PP: Can the inspiration from Pictoplasma be applied to our day to day work in Commercials?
MV: Interestingly in the conference talks by directors, they were all pushing themselves from both a style and technological approach which helped to enhance their work. One director said that he found commercials really difficult at the beginning of his career because of the constraints brought to him through selling a product, but then decided to approach it as a method to try new things stylistically and question his creative process...once he'd accepted that, he was happier creating for a client and found a new alternative voice for commissioned work. This was really interesting for me as I know how frustrating it is for some directors who have to find a balance between their creative vision in a commercial world. This particular director felt that he has evolved as an artist by having outsiders question him and in doing so questioned himself, which took him down lots of different paths creatively.

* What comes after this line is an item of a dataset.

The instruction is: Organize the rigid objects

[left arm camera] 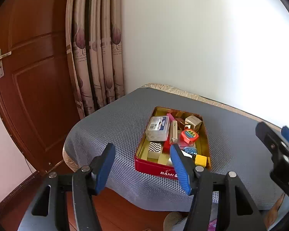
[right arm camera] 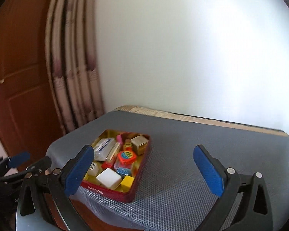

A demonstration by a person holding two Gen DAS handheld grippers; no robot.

We are so often tied to computers and the majority of our production work is computer based but take yourself away from that, get your hands dirty now and then and different creative juices will get flowing.We usually get around a week to put a treatment together but if you have a bank of ideas and creations that you have found whilst playing around you can already be one step ahead.

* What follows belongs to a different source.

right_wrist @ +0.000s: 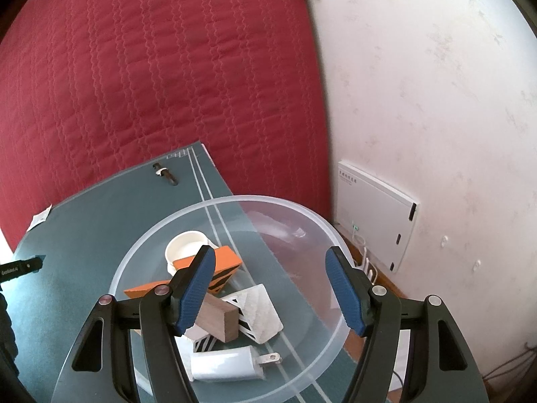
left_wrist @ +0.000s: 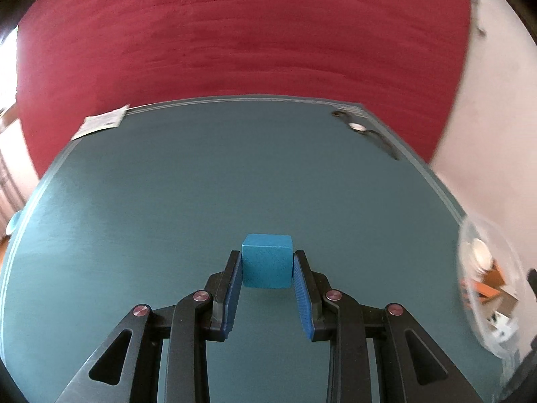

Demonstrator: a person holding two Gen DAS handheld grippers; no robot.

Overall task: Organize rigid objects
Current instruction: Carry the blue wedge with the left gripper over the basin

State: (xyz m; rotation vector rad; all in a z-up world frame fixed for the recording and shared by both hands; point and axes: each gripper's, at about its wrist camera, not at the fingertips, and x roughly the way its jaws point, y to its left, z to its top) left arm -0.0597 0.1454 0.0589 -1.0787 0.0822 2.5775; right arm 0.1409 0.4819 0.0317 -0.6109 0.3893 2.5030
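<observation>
Left tool [left_wrist: 267, 262] clenched on a blue cube [left_wrist: 266, 261], centre frame above the teal counter [left_wrist: 167, 201]. Right tool [right_wrist: 270, 288] released, poised over a clear bowl [right_wrist: 302, 211] containing a white charger [right_wrist: 225, 366], wooden block [right_wrist: 218, 320], orange block [right_wrist: 228, 260] and white cup [right_wrist: 184, 247]. A dark pen-like item [right_wrist: 165, 173] lies upper left; red quilted bed [right_wrist: 151, 84] behind.

You see a teal mat [left_wrist: 167, 201] with pale lines near its edges, spread under everything. Behind it, from nine o'clock round to one o'clock, lies a red quilted cover [right_wrist: 151, 84] with wavy stitching. At ten o'clock on the mat's far edge sits a white paper label [left_wrist: 100, 122]. At one o'clock near the far corner lies a small dark tool with a white band [right_wrist: 164, 173]. From one to four o'clock stands a pale mottled wall [right_wrist: 436, 100], and low on it at three o'clock you find a white box [right_wrist: 372, 208] with cables below it
</observation>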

PP: What was the highlight of the festival for you?
MV: Catching up with our Directors is always fun, especially out of production time when the pressure is off. Also seeing all the great exhibitions, it was amazing to see Anna's personal project 'Goats of Quiet Disappointment'. Her work was really thought provoking and experimental and so different in style from the commercials that we produce with her. I was so proud that she'd create this artistic space for us to visit and share.

Also, going secret bar drinking with Jens in Friedrichshain and having a proper catch up was great - yes, we inevitably starting talking about crew and software, but there were lots of laughs in between!

All in all I came back feeling inspired - I think it's great for producers to immerse themselves in creative circles. We are surrounded by so much artistic talent every day it's important not to get lost in spreadsheets and crew coordination and remind ourselves why we chose a path in animation production; to be part of something pushing boundaries and presenting craft through innovation. Just because we're selling something doesn't mean it can't be with style and creativity.